ちっちゃな彼女。*30センチ差のいちごな初恋*
スポーツ大会当日。
天気は晴れ。
体育館は天気と熱気で、蒸し返っていた。
「みんな、ごめんなさいっ!」
津田が頭を下げて、謝った。
そう、試合は2回戦目で、負けてしまったのだ。
と、言っても…2回戦目にして、優勝候補の3年生と当たってしまったから、しょうがない。

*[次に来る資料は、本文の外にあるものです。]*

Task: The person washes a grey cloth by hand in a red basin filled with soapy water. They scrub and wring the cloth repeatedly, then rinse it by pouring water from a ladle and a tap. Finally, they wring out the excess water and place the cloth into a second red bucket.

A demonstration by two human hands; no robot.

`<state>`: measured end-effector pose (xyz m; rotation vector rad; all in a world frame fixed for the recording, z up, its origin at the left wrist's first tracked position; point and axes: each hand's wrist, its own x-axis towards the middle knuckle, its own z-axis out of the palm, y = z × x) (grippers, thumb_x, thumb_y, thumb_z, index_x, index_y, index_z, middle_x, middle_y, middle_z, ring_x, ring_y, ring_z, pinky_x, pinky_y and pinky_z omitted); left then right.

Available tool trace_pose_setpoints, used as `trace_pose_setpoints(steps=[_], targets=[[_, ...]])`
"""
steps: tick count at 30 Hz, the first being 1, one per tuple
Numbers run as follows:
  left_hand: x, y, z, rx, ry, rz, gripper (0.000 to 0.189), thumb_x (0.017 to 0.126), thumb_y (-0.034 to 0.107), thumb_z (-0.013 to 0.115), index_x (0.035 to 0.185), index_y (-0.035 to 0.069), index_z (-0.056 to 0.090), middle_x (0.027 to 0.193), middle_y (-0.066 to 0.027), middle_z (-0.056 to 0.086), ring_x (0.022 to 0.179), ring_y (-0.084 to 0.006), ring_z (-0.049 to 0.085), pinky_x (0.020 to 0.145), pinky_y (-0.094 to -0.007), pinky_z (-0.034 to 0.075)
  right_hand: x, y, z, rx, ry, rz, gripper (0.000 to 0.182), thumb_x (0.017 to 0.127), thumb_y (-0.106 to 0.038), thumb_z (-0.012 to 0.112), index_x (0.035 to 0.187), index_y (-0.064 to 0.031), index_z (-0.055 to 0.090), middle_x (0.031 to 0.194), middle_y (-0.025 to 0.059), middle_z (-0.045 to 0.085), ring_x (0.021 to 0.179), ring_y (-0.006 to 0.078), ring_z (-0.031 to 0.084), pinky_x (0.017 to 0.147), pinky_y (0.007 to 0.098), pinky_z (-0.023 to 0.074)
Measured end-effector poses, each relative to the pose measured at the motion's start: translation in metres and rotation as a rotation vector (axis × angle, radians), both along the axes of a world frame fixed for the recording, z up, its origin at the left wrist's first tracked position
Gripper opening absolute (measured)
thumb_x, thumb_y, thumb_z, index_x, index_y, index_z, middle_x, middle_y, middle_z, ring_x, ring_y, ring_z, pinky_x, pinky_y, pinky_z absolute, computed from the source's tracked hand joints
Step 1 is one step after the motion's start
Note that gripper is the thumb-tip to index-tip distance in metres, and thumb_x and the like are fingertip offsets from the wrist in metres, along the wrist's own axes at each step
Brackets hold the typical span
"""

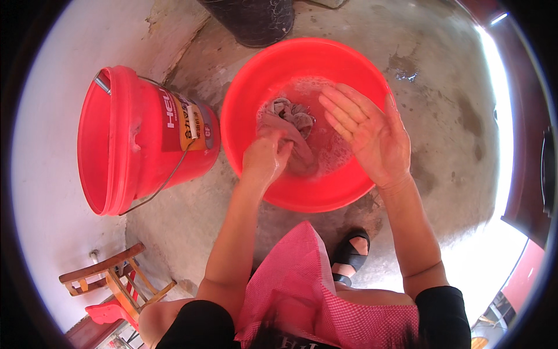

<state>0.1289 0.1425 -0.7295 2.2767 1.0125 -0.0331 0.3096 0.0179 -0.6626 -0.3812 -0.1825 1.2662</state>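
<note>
A round red plastic basin [305,196] stands on the floor before me, with sudsy water [333,150] inside. A wet greyish cloth [296,152] lies bunched in the water, towards the basin's left side. My left hand [267,155] is closed on the near left part of this cloth, its back turned up. Over the right side of the basin I hold my right hand [370,131] with the palm up and the fingers stretched. It is wet and holds nothing. Part of the cloth under my left hand is hidden.
A large red plastic bucket [148,139] with a wire handle stands left of the basin, near the white wall [56,174]. Beyond the basin is a dark bucket-like container [257,19]. A wooden stool [117,279] is at the lower left. The concrete floor [444,131] has wet patches.
</note>
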Motion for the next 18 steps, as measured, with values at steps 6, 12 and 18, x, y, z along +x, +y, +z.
trace_pose_setpoints(steps=[6,12,18], targets=[[0.048,-0.021,0.058,-0.239,-0.805,0.215,0.019,0.072,-0.001,0.068,0.09,0.004,0.065,0.082,-0.0018,0.054,0.069,-0.0092,0.046,0.061,-0.0212,0.039,-0.001,-0.004,0.007,-0.051,-0.019,-0.018,0.065,0.096,-0.045,0.025,0.134,0.0075,0.028,0.138,0.0235,0.034,0.129,0.0316,0.034,0.107,0.0381,0.0252],[0.069,-0.032,0.054,-0.168,-0.867,0.224,0.014,0.072,0.0,0.068,0.085,0.003,0.064,0.078,-0.0009,0.052,0.066,-0.0096,0.045,0.059,-0.0222,0.038,-0.006,-0.005,0.011,-0.042,-0.146,-0.039,0.064,0.096,-0.045,0.026,0.135,0.0056,0.027,0.139,0.0217,0.032,0.13,0.0292,0.032,0.107,0.0369,0.0244],[0.077,-0.033,0.051,-0.29,-0.943,0.341,0.006,0.074,0.0,0.067,0.079,0.001,0.063,0.075,-0.0007,0.052,0.067,-0.0091,0.046,0.06,-0.0223,0.038,-0.003,-0.008,0.013,-0.041,-0.204,-0.08,0.066,0.095,-0.046,0.027,0.138,0.0039,0.021,0.143,0.0219,0.024,0.134,0.0307,0.024,0.109,0.0395,0.0208]])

津田はみんなに声をかけてもらった後、一度俺を見て、にっこりと笑った。
楽しかった…と、いう意味だろう。
津田は活躍こそしなかったが、試合に出て、補佐をしっかりとやってくれた。
俺もつられて、微笑み返した。
「何、見つめあってんのぉ〜?」
少し怒った風に言ったのは、間。
俺に好意を持ってくれているのは、なんとなく分かるけど…怒る意味は分からない。
「別に」
だから、冷たく返事をすると、
「ただ目が合っただけだよっ!」
津田は慌てて、間に言い訳する。
「でもっ、見つめ合ってたぁっ!」
めんどくさい…こういう女、苦手…。
そんな俺の思いも知らず、間はずいっと一歩、近づいた。
「西藤くんってさ…苺ちんが好きなのっ!?」
ドキッ
その言葉に、すごく動揺し、
それと同時に罪悪感…麗奈の顔が浮かんだ。
あの日以来、まともに話していない…。
「は?」
睨みつけるように俺は間を見た。
「どぉなのっ!?」
間は食い下がらない。
意外と気が強いみたいだ。
「そんなんじゃないって!西藤くん彼女いるし、あたし1年の時から友達だからっ!ね、西藤くん?」
“あぁ、好きだよ”
この一言が言えたら、どんなに楽だろう。
だけど、その一言を飲み込む。
「あぁ、バカな事言ってんじゃねーよ」
「じゃあ…やっぱり先輩が好きなのぉ?」
さっきまでの勢いが、間から消える。
「そうだよ」
「ふーん…」
“そうだよ”そう言った時、津田の顔が見れなくて…
ただ、掌の中には、大量の汗が滲んでた。